• [What this task involves]: Copy out every line of the data where the word "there" is found.

*** Data

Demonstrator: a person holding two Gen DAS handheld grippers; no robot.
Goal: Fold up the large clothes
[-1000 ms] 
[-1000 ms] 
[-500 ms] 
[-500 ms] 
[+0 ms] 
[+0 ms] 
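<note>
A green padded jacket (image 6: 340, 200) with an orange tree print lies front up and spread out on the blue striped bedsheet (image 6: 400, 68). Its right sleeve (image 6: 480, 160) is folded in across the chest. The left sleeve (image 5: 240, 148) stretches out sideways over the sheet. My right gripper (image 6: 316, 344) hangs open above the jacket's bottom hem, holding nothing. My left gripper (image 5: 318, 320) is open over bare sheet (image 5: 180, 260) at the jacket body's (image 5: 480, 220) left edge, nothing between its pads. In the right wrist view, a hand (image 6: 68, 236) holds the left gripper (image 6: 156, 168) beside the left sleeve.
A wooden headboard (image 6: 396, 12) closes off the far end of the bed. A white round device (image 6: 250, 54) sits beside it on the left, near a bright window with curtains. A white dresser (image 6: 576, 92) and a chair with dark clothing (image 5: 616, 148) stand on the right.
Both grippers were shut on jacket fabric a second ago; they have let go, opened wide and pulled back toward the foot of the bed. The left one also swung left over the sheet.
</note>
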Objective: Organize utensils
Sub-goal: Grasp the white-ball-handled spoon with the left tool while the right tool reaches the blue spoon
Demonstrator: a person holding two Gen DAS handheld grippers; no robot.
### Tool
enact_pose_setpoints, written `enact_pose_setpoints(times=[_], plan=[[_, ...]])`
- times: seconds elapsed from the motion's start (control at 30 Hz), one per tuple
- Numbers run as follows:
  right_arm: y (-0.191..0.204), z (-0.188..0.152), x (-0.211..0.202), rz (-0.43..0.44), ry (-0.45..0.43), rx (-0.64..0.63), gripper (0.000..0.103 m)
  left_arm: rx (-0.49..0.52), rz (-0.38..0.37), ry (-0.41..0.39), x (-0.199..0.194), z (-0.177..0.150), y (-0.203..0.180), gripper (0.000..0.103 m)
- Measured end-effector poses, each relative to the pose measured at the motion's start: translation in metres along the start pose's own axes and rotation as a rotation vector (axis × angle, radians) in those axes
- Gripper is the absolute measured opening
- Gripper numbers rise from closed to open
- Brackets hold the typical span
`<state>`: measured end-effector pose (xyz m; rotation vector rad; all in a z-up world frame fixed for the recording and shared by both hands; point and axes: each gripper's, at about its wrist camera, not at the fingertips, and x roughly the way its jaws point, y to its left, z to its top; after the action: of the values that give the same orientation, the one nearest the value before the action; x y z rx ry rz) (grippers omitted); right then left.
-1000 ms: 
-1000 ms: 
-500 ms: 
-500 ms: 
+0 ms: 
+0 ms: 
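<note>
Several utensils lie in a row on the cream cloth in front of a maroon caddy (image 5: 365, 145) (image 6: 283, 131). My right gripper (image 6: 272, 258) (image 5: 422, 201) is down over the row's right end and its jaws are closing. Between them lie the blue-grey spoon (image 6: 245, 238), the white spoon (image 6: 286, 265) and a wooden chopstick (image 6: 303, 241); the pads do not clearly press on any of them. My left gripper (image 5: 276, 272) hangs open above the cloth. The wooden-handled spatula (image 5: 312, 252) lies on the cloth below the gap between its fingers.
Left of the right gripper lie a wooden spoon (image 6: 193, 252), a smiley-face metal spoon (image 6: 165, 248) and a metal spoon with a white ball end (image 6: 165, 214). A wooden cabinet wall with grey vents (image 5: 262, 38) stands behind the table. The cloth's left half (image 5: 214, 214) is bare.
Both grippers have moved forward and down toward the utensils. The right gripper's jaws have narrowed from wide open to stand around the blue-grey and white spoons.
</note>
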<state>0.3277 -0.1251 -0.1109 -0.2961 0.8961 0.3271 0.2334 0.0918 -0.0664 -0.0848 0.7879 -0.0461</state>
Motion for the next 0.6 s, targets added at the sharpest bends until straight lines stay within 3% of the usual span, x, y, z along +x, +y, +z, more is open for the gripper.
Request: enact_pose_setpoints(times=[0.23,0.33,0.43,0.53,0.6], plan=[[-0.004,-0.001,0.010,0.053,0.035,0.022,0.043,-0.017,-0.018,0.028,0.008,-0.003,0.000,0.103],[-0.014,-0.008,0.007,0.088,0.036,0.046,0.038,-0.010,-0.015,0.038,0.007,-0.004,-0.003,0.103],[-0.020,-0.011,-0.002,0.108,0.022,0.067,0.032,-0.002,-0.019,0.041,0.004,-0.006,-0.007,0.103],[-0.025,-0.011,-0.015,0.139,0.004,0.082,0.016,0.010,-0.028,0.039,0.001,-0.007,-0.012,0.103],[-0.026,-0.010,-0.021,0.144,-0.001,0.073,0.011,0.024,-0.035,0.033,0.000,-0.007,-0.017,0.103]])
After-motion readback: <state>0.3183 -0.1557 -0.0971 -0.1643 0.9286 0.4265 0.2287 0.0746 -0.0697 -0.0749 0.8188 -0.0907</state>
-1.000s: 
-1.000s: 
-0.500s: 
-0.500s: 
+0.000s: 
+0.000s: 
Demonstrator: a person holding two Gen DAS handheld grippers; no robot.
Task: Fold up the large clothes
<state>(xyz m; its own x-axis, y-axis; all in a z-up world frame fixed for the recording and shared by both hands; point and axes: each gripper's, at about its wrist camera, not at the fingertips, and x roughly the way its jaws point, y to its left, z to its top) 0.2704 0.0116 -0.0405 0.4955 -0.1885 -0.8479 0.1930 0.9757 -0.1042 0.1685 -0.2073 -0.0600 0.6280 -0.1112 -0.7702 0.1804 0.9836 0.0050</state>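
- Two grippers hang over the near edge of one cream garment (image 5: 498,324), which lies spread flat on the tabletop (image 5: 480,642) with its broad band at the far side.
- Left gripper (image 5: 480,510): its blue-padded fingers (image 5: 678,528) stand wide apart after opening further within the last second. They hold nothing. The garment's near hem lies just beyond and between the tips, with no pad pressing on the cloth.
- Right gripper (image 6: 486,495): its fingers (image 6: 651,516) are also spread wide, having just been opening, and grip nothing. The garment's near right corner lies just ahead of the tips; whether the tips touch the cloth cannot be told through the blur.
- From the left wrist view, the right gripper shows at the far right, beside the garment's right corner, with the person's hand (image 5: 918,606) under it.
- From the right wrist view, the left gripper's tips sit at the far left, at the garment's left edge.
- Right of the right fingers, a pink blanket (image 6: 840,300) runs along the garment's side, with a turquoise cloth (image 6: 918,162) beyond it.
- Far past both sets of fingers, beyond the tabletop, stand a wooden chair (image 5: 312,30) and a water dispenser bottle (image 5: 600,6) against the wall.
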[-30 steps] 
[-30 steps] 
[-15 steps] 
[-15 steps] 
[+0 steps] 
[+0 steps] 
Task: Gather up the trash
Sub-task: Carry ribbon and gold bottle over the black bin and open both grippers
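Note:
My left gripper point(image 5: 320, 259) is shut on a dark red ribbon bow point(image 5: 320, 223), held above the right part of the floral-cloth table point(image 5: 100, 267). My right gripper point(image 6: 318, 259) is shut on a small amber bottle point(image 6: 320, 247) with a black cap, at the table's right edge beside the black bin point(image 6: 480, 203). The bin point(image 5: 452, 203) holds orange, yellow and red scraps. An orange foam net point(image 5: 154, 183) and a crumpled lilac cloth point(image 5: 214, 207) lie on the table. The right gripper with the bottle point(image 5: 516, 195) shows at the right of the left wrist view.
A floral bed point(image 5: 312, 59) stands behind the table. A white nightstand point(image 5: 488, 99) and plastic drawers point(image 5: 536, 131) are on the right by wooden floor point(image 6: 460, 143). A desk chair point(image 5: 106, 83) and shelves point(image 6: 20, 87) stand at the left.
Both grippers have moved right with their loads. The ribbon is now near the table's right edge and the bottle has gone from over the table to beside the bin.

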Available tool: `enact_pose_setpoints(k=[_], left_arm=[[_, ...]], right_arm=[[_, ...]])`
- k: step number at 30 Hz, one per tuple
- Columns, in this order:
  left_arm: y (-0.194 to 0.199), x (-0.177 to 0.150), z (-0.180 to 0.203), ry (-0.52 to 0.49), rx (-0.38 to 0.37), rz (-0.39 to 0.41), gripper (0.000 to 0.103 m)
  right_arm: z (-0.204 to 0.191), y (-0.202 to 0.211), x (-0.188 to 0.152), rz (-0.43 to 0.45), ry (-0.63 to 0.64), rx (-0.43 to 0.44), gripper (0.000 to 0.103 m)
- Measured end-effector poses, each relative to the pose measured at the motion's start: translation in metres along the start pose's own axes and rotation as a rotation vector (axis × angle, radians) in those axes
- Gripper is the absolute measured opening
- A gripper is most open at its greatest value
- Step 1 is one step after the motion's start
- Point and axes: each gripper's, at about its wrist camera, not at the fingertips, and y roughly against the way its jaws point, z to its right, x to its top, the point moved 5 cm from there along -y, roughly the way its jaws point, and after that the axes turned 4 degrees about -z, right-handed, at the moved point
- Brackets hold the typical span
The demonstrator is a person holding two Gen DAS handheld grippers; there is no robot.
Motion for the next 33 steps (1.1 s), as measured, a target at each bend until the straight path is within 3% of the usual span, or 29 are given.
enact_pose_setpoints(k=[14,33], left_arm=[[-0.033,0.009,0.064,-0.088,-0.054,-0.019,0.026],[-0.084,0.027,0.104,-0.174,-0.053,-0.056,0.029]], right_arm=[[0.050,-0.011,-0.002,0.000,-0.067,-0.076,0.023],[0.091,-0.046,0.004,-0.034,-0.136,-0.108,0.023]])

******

• [Your solution]:
- Point and axes: each gripper's, at about its wrist camera, not at the fingertips, and y roughly against the way its jaws point, z to its right, x to its top, the point moved 5 cm from there along -y, roughly the way its jaws point, and after that the axes turned 4 degrees about -z, right-handed, at the moved point
The demonstrator is a person holding two Gen DAS handheld grippers; there is no robot.

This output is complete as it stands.